Karl Döhring: Siam im Jahre 1923 (Band 1: Land und Volk)
Die Siamesen nennen sich selbst stolz "Thai", d.h. die Freien. Sie sind von Natur aus gutmütig, haben aber großes Nationalbewusstsein und halten sich für das vornehmste Volk der Erde. Die jahrhundertealte Tradition des Buddhismus hat sie freigiebig und hilfsbereit für ihre Mitmenschen gemacht. Auf dem Lande, wo die schlechten Einflüsse der Großstadt und besonders der Hafenstadt Bangkok sich noch nicht geltend machen, sind sie harmlos, fröhlich und freundlich, ohne Hinterlist und Tücke. Zwar haben sie einigen Hang zum Müßiggang, auch die Spielleidenschaft ist bei ihnen sehr ausgeprägt und jede Art von Spiel ist ihnen willkommen.
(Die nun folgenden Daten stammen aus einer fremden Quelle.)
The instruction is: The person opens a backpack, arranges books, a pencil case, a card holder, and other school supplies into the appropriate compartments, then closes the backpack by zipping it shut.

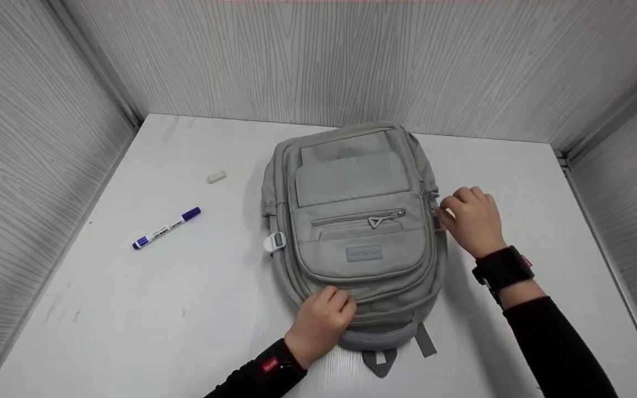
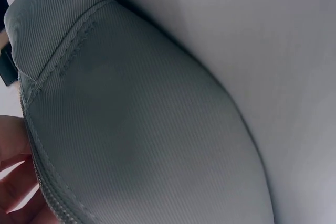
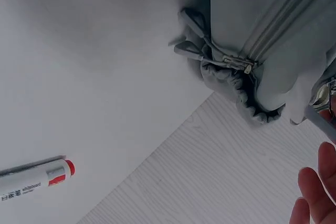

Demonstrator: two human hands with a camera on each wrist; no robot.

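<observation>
A grey-green backpack [image 1: 360,190] lies front side up on the white table, its padded carry handle [image 1: 379,336] toward the person. My left hand [image 1: 320,320] grips the bag's zipped edge near that handle, fingers curled over it. In the left wrist view, fingers [image 2: 13,142] show behind the edge of a ribbed grey panel [image 2: 142,119]. My right hand [image 1: 472,218] is at the bag's right side, where thumb and forefinger pinch a grey zip pull [image 3: 319,121]. Beside them in the right wrist view are two looped zip pulls [image 3: 190,50] and a gathered side pocket [image 3: 239,95].
Left of the bag lie a blue-capped whiteboard marker [image 1: 166,228] and a small whitish block [image 1: 217,177]. A red-ended whiteboard marker [image 3: 39,178] lies on the table in the right wrist view. A white round tag [image 1: 274,242] hangs at the bag's left side. Wood-grain panels [image 1: 318,61] enclose the table.
</observation>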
In der Zeit der Abendkühle um 5 Uhr nachmittags sieht man häufig fünf bis sechs junge Leute im Kreis zusammenstehen und eine Art von Rattanball sich mit den Füßen zuschleudern, wobei sie eine sehr große Geschicklichkeit entwickeln. Sie lieben Vergnügen, Theater, Musik- und Tanzvorführungen, sind aber andererseits dem Buddhismus sehr ergeben und in ihrer Religion von aufrichtiger Frömmigkeit. Sie besuchen die Tempel, bringen zahlreiche Opfer und geben den Priestern täglich ihren Lebensunterhalt an Reis und sonstigen Zutaten. Viele Siamesen, besonders die Bewohner der Hauptstadt, sehen sehr trotzig aus. Wenn man aber mit ihnen spricht, sind sie höflich
und besonders gegen Höherstehende sehr zuvorkommend.